À boleia da reedição de Ave Mundi Luminar e da tournéeinstrumental, o novo disco de Rodrigo Leão, A Montanha Mágica (chega às lojas na próxima 2ª feira), é uma pausa na lógica mais sofisticada dos trabalhos com o Cinema Ensemble. Contudo, desengane-se quem pense que isso implica um regresso aos primeiros trabalhos, ao assomo de inspiração e de arrepio emotivo presentes no disco de estreia e principalmente nas obras-primasTheatrum e Alma Mater. É um trabalho muito mais simples e leve, bem menos melancólico e denso. A noite de ontem serviu precisamente para apresenta-lo ao público.
Com enfoque nas teclas e na delicadeza do metalofone, os primeiros temas, A Praia do Norte e Baloiço (do disco e do concerto), mostram essa simplicidade quase infantil (não é por acaso que o álbum é dedicado à infância e à adolescência, com alguns elementos dos tempos da Sétima Legião). A Montanha Mágica é também o disco em que Leão volta a tocar guitarra e baixo, algo que não fazia há muito tempo e que concretiza ao vivo em dois ou três temas, e a ensaiar algumas experiências electrónicas. O caso mais paradigmático e feliz é Aviões de papel,com a erudição e a exploração a resultarem particularmente bem. Terá sido um dos grandes momentos da noite, juntamente com A Revolta, a revelar uma intensidade dramática deliciosamente marcada pelo piano. O alinhamento é, salvo algumas excepções, essencialmente instrumental e bastante mais minimal. Em palco, está apenas um quinteto, com o acordeão e o metalofone a cargo de Celina da Piedade e um trio de cordas, com violino (tocado porViviana Tupikova, que alternou com as teclas), viola de arco e violoncelo, a que se junta mais tarde o guitarrista João Eleutério. O próprio regresso a Cinema e A Mãe é feito frequentemente sem voz, não só em temas que já são originalmente instrumentais, como Comédia de Deus (com a imponência do acordeão e o delicioso andamento a puxar para o tango) ou A Estrada, mas também outros em que a parte vocal foi extraída, casos de La Fêtee A Corda.

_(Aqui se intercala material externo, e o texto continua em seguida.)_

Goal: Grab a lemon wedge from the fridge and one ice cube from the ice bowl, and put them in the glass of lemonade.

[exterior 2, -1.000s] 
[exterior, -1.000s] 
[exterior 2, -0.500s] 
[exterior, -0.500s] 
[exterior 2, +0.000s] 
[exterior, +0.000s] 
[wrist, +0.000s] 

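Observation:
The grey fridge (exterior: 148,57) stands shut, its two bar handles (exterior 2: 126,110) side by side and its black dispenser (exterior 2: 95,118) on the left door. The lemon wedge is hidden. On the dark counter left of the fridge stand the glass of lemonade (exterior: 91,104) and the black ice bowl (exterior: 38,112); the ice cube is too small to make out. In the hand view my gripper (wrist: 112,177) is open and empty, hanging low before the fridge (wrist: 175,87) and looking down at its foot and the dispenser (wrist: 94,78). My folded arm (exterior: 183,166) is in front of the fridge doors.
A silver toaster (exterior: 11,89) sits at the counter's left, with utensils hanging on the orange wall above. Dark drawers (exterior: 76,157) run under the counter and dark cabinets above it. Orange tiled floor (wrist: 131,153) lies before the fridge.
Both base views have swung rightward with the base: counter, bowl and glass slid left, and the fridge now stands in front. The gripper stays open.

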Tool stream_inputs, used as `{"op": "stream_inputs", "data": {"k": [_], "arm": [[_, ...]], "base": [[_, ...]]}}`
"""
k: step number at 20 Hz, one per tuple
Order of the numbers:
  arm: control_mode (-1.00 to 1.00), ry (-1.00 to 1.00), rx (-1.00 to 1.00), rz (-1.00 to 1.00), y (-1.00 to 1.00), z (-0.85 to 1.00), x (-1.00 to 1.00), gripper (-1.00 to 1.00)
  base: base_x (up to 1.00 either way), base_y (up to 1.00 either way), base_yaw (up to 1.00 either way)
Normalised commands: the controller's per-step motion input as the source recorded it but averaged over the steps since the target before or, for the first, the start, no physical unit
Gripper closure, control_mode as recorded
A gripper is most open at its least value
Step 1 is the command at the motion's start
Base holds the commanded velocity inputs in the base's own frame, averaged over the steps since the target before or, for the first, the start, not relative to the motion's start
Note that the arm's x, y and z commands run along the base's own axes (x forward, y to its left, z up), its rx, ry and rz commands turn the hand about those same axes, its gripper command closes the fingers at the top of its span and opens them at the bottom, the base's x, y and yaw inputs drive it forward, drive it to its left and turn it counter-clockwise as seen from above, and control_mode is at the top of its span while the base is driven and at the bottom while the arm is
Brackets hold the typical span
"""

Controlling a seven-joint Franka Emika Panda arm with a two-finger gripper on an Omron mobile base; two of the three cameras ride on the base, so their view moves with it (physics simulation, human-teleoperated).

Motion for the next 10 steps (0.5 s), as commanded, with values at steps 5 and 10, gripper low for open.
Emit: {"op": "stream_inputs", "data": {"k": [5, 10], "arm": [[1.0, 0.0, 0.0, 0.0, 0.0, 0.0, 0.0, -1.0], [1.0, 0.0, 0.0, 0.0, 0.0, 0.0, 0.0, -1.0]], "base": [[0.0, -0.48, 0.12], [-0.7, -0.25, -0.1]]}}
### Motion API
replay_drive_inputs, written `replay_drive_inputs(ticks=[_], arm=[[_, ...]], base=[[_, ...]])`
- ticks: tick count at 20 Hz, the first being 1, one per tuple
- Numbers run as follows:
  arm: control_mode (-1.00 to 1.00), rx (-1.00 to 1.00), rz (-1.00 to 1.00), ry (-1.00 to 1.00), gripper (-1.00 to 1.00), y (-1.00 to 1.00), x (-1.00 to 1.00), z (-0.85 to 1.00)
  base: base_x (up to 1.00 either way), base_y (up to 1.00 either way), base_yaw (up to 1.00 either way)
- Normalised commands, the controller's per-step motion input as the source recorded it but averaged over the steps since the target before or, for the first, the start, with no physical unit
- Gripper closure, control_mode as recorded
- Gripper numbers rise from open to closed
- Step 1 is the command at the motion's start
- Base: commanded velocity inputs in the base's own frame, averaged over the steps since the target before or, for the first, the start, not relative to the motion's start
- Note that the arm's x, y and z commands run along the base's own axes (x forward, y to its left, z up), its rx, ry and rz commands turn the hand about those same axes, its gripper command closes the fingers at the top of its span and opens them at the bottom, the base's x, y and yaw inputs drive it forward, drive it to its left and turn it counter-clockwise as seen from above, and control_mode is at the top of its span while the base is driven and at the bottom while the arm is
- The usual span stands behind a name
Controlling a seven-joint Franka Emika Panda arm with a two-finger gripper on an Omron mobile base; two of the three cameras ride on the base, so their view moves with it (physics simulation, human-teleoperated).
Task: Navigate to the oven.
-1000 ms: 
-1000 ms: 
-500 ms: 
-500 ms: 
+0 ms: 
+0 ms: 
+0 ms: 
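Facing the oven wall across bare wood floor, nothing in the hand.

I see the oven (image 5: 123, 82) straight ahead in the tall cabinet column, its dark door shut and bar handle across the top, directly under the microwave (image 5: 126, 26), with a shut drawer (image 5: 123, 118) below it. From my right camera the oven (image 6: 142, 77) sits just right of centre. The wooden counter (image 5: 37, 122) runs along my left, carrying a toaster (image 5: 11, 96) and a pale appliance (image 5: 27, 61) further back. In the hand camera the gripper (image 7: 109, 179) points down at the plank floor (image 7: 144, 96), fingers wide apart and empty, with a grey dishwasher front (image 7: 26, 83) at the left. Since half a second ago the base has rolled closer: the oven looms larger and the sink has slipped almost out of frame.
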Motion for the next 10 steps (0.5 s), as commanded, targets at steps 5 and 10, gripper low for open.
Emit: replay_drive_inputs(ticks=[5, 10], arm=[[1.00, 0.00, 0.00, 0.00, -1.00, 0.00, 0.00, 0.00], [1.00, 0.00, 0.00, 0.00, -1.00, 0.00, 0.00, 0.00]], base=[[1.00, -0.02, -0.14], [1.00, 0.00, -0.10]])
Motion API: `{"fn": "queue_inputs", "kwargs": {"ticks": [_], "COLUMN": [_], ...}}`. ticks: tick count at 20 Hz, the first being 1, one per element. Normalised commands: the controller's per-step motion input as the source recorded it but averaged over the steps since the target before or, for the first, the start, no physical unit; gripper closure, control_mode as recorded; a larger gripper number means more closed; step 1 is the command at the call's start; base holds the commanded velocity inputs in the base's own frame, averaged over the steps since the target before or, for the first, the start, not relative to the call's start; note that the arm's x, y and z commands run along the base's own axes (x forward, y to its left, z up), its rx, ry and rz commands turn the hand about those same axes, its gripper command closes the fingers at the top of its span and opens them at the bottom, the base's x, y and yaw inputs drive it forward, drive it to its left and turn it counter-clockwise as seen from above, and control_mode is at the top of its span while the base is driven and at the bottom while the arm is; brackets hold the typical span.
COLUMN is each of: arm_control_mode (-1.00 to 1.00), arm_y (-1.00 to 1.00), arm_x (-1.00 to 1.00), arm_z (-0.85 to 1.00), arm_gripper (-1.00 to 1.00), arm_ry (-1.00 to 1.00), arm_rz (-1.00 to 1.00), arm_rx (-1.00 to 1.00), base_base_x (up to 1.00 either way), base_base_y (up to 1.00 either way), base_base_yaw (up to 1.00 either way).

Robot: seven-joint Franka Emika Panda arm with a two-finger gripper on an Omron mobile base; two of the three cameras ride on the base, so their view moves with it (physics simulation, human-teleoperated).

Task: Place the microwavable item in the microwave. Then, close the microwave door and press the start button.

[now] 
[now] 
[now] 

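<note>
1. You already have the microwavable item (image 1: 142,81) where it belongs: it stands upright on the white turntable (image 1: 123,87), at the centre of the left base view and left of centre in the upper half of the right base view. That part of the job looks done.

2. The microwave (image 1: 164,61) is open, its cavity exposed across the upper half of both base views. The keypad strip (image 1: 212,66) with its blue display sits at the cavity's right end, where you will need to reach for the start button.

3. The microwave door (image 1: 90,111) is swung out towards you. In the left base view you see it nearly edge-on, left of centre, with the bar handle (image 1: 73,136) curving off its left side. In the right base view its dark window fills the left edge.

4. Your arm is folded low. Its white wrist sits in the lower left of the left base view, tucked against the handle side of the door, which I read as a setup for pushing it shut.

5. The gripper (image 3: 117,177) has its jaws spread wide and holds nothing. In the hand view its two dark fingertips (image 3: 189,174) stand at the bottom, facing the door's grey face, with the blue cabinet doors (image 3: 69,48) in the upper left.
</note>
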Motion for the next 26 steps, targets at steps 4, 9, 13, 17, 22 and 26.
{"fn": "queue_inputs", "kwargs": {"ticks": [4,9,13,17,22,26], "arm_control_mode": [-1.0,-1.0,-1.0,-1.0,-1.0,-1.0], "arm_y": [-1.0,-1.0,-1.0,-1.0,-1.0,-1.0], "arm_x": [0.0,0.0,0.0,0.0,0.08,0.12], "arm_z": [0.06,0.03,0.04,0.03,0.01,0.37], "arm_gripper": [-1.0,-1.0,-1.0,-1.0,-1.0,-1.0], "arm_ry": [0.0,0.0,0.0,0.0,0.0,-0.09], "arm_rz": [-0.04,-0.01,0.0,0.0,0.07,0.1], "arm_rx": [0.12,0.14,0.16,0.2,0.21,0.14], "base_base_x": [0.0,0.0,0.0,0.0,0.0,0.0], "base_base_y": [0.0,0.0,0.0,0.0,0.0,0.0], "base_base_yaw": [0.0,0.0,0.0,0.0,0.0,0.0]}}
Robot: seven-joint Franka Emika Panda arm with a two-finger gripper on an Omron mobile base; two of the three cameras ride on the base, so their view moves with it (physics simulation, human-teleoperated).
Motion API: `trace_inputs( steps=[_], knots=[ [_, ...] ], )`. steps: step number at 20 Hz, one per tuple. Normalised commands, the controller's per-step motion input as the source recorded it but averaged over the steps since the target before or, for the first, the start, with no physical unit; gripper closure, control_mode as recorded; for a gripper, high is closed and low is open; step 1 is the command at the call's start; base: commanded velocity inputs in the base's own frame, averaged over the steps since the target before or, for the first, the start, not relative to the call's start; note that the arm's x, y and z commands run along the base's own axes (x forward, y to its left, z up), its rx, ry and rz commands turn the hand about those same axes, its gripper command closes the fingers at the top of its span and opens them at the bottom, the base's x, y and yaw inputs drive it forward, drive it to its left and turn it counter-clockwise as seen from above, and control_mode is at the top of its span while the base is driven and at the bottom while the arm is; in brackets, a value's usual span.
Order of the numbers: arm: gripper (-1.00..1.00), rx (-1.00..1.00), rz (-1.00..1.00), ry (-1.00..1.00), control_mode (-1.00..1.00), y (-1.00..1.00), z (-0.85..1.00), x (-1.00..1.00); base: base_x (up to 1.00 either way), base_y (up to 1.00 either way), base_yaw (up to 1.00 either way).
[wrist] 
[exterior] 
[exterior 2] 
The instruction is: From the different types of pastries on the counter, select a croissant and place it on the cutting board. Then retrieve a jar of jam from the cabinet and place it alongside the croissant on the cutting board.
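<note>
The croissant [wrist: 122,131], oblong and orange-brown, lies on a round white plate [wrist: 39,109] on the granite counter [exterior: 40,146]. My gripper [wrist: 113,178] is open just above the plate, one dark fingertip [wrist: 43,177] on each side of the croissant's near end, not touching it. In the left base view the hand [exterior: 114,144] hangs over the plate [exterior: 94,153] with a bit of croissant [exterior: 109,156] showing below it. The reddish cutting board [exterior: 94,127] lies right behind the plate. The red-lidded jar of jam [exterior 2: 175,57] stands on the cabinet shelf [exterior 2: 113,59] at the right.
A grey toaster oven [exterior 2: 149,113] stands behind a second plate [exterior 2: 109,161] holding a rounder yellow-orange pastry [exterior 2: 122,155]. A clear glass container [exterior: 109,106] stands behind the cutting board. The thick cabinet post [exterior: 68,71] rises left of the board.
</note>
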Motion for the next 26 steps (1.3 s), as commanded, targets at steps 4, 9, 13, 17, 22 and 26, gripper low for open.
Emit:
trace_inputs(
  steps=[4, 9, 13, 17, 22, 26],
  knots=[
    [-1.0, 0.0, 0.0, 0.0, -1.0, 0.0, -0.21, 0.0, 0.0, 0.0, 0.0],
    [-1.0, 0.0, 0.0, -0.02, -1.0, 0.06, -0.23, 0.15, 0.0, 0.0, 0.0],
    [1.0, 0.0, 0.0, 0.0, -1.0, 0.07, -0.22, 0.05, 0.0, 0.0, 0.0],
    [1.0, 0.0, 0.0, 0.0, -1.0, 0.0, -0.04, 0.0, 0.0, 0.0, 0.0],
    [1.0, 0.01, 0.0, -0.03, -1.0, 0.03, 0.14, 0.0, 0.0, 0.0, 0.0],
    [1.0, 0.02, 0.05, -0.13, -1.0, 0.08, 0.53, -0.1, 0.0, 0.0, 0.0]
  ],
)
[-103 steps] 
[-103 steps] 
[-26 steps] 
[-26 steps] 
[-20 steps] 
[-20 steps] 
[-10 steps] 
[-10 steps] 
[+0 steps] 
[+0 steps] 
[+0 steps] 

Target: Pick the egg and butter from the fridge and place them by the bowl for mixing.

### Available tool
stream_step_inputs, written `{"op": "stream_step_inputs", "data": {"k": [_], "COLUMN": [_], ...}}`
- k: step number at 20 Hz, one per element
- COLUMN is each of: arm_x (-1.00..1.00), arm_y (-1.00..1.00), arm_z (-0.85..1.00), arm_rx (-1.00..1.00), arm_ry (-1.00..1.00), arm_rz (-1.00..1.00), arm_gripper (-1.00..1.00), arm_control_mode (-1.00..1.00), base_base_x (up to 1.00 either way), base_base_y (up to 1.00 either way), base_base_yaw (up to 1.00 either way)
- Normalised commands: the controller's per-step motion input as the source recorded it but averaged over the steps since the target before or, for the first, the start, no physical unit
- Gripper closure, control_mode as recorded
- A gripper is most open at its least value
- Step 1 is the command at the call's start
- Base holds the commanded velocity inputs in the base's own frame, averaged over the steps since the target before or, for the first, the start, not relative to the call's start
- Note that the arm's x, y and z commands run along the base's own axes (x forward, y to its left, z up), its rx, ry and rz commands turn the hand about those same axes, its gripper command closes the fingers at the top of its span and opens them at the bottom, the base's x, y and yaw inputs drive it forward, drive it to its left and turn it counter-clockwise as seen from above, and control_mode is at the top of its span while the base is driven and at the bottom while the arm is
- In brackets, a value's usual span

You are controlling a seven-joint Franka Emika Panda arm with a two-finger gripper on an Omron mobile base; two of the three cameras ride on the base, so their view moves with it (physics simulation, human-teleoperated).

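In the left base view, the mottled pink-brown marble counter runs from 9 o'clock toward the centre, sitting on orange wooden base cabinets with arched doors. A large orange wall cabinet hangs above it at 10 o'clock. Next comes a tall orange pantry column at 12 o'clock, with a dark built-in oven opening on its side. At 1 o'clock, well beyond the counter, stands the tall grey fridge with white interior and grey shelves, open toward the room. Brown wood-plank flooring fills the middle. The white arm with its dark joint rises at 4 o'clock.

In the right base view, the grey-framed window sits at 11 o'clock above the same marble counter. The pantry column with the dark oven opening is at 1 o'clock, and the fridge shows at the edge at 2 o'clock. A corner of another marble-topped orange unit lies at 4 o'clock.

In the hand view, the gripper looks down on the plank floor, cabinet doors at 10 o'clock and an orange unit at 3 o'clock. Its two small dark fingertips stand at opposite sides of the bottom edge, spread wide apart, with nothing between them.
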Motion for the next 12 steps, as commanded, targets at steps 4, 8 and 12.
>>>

A pausa nos temas instrumentais praticamente só acontece com os convidados do novo disco. O brasileiro Thiago Petit sobe a palco para interpretar 3 temas, numa série que se inicia com Rosa.Causa estranheza o facto de ser uma voz masculina (o original é interpretado pela compatriota Rosa Passos), em particular por se revelar demasiado submissa e sem grande chama. Aliás, o próprio intérprete teve a humildade de reconhecer o profundo nervosismo, o que terá seguramente afectado a prestação. Cantou ainda um tema seu, Mapa Mundi, revelando semelhanças inequívocas com a voz de Caetano Veloso, antes do bem mais interessante O Fio da Vida, single de apresentação de A Montanha Mágica, que conjuga bem um lado mais pop e bossa-nova com um sintetizador mais grave e uma guitarra meio western (curiosamente não é neste tema que Tó Trips colabora). Para além dos temas com Thiago Petit, Terrible Dawn conta com a voz gravada de Scott Matthew (bonito, mas falta qualquer coisa para atingir o impacto emotivo deCathy ou This Lights Holds So Many Colours, respectivamente com Neil Hannon e Stuart Staples) e Miguel Filipe (Novembro) esteve no CCB para cantar O Hibernauta. Ele é também o ilustrador da capa do disco e, talvez por isso, neste e nos temas seguintes, a música fez-se acompanhar de algumas imagens outonais, perfeitamente apropriadas ao universo de Rodrigo Leão. Pouco depois, o concerto chegava ao fim, ficando reservados para o encore a maior melancólica de A Mãe (se não estou em erro) e o clássico Pasion, com a voz sempre incrível de Celina da Piedade.
Pois bem, se A Montanha Mágica acaba por ser um disco bem mais interessante e profundo do que revela num primeiro impacto, porque será que fica a sensação de que o concerto foi, apesar de agradável (Rodrigo Leão não dará maus concertos, nem fará maus discos), pouco mais que morno? Talvez porque o percurso do músico faz sempre com que as expectativas sejam inevitavelmente altas. Ou porque o convidado mais importante do disco não esteve em palco. E não, não estou a falar do grande Tó Trips, dos Dead Combo. Mas de Rui Vinagre e da guitarra portuguesa com a afinação de Coimbra (o regresso à portugalidade, tantos anos depois dos Madredeus), que torna A Ventozela num dos melhores temas da carreira de Leão. Ou porque terá faltado a magia triste e arrebatadora de Carpe Diem,Ruínas, Odium, Dragão ou Alma Mater.